Any advice on where to go from here? This console was running dmesg -w to try and catch an intermittent crash… And this is what I got. I am using an el cheapo USB wifi adapter that I’m suspicious of.

Everything was working fine until I rebuilt nixos with Nvidia support… Now my old generations of the OS are crashing after a few minutes (display on, no response to input, keyboard lights don’t respond, SysRq doesn’t work)

  • mozz@mbin.grits.dev
    link
    fedilink
    arrow-up
    0
    ·
    10 months ago

    Does it still get the error without the wifi adapter connected? The stack trace shows some network-related stuff (which doesn’t necessarily mean that’s where the issue arose, but it would be a little coincidence based on what you said).

    That’s the first thing I’d try, and if removing the adapter fixes it (long term) I wouldn’t use the adapter anymore. Sometimes broken hardware breaks other hardware it’s connected to.

    If removing the adapter doesn’t fix it, then the next thing I’d try is booting back into the known-good old old OS, maybe removing the NVidia card, basically simplify everything one step at a time until it stops happening, if you can.

  • Rentlar@lemmy.ca
    link
    fedilink
    arrow-up
    0
    ·
    10 months ago

    Comm: wpa_supplicant being the wifi function makes me suspicious of your wifi hardware as well before I saw the rest of your post. I’ve had the best success with PCIe based wifi cards (if this is a desktop pc)

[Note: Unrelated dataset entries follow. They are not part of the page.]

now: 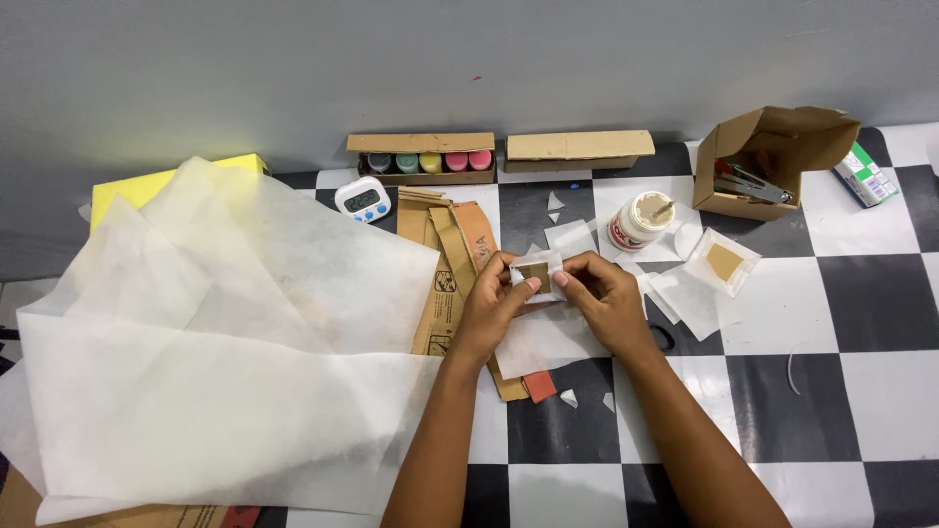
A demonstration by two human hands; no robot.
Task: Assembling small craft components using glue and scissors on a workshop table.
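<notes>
Two bare forearms rise from the bottom edge toward the middle of the frame, where the left hand (pixel 492 305) and the right hand (pixel 603 298) meet over a black-and-white checkered table (pixel 841 391). Between them they hold a small brown cardboard square wrapped in white tissue (pixel 537 273), lifted just above the tabletop at centre frame; the fingers of both hands are pinched narrowly on its edges, left thumb on its lower left, right fingertips on its right side.

Large sheets of white tissue paper (pixel 215 372) cover the left half of the frame, partly hiding a yellow box (pixel 132 191) at upper left. Brown cardboard strips (pixel 450 254) lie just left of the hands. Behind them sit a white digital timer (pixel 363 198), an open cardboard box of coloured paint pots (pixel 425 160) and a closed flat cardboard box (pixel 577 149). A white glue jar (pixel 641 220) stands upper right of the hands, near another tissue-wrapped cardboard square (pixel 724 262). An open carton holding a stapler (pixel 773 156) stands at upper right.
</notes>
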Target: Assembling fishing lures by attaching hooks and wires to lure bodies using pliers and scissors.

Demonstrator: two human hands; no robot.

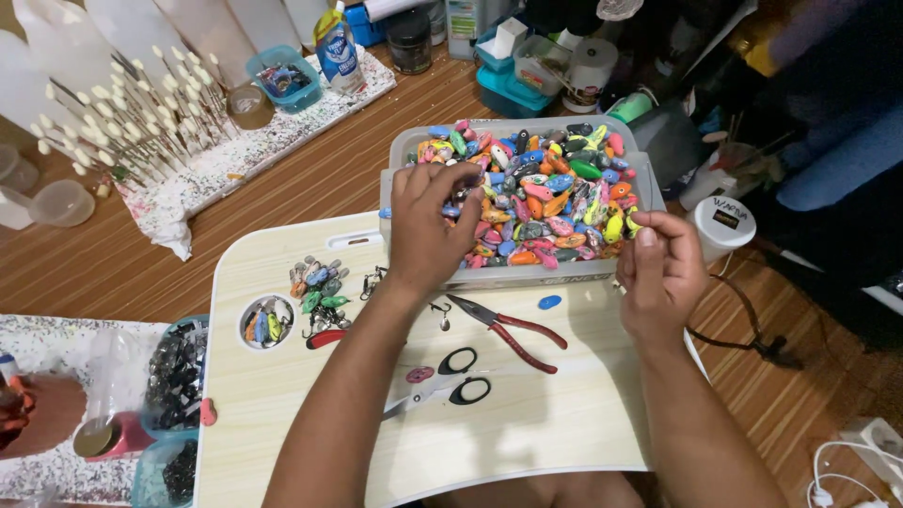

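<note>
A: While the left hand reaches into the grey plastic tray of small painted oval lure bodies at the far edge of the pale wooden lap desk, what is the right hand doing?

B: It hovers at the tray's right corner, fingers pinched on something tiny; I cannot tell what. The left fingers curl down among the coloured pieces, closing on one or more, hidden under the hand.

A: How far along does it look?

B: Early, I'd judge. The tray is heaped full, while only a small cluster of lures fitted with hooks lies near the desk's left edge, a few more in the round cup hole.

A: Tools?

B: Red-handled pliers and black-handled scissors lie untouched mid-desk, between the forearms.
</note>
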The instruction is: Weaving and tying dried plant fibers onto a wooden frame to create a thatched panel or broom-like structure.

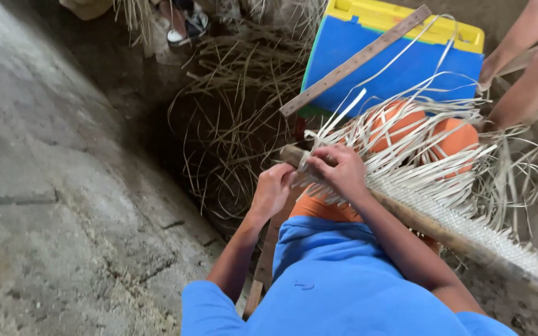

  • StarDreamer@lemmy.blahaj.zone
    link
    fedilink
    English
    arrow-up
    0
    ·
    edit-2
    10 months ago

    Look at the line with the asm_exc_invalid_op. That seems like a hardware fault caused by an invalid asm instruction to me. Either something wrong is being interpreted as an opcore (unlikely) or maybe the driver was compiled with extensions not available on the current machine.

    OP, how old is your CPU? And how old is the nic you are using?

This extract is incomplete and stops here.